**WHAT IS BEING ASKED:** From the first line to the last, give the listing again exactly.
[GIVEN INFORMATION Boundary: Start]
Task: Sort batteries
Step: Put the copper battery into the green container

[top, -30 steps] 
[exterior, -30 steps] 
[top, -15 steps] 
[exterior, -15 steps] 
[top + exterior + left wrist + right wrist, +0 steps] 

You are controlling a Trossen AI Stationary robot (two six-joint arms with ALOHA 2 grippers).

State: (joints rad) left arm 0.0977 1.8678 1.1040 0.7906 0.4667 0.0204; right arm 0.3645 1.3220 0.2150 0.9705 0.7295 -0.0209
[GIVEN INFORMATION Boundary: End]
**REPLY TO THE EXERCISE:**
Task: Sort batteries
Step: Put the copper battery into the green container

[top, -30 steps] 
[exterior, -30 steps] 
[top, -15 steps] 
[exterior, -15 steps] 
[top + exterior + left wrist + right wrist, +0 steps] 

You are controlling a Trossen AI Stationary robot (two six-joint arms with ALOHA 2 grippers).

State: (joints rad) left arm 0.0977 1.8678 1.1040 0.7906 0.4667 0.0204; right arm 0.3645 1.3220 0.2150 0.9705 0.7295 -0.0209

The response to this exercise has been given in full.